If you wish to, you can add reviewers by using the "Reviewers" section on this page.

If this is not working for you, it is probably because you do not have write permissions for the repository. In which case you can instead tag reviewers by name in a comment by using @ followed by their GitHub username.

If you have received no comments on your PR for a week, you can request a review by "ping"ing the PR by adding a comment “Ping”. The common courtesy "ping" rate is once a week. Please remember that you are asking for valuable time from other developers.
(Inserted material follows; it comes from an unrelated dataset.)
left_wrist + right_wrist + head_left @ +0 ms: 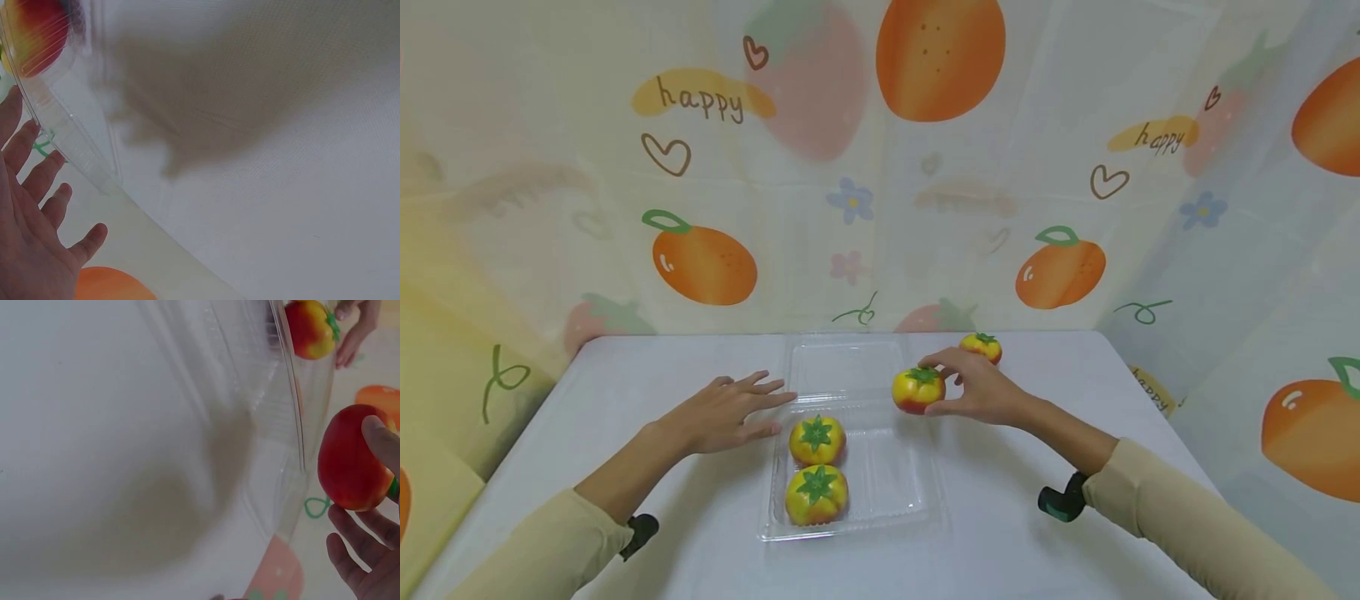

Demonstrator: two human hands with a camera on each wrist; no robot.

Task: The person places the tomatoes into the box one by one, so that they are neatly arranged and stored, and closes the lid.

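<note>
1. Head view, nearest: beige sleeves [1180, 508] come in from left and right over a white table [1037, 542], each with a black device [1062, 498] at the cuff.
2. Between them, a clear plastic tray [891, 479] lies on the table, its ribbed floor bare on the right side.
3. In the tray's left side sits the near fruit [817, 497], yellow with a green star-shaped leaf on top.
4. Just beyond it, in the same side, sits a second fruit [817, 442] of the same kind, its leaf also upward.
5. Farther left, the left hand [733, 415] is empty, fingers straight and spread beside the tray's left edge; whether they touch the plastic I cannot tell.
6. To the right, the right hand [976, 387] pinches a third fruit [917, 390] between thumb and fingers, raised above the tray's far right part; the right wrist view shows its red underside.
7. Beyond the tray, its clear lid [847, 367] lies folded back.
8. Far right, a fourth fruit [987, 346] rests on the table, partly behind the right hand.
9. Farthest stands a fruit-printed cloth [962, 267].
</note>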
If you have further questions, they may be answered by the LLVM GitHub User Guide.

You can also ask questions in a comment on this PR, on the LLVM Discord or on the forums.

llvmbot · 2025-10-03T05:22:39Z

@llvm/pr-subscribers-llvm-selectiondag

@llvm/pr-subscribers-backend-x86

Author: None (manik-muk)

Changes

Full diff: https://github.com/llvm/llvm-project/pull/161784.diff

3 Files Affected:

(modified) llvm/lib/Target/X86/X86ISelLowering.cpp (+63)
(added) llvm/test/CodeGen/X86/constant-xor-and-andnot.ll (+63)
(modified) llvm/test/CodeGen/X86/pr108731.ll (+6-6)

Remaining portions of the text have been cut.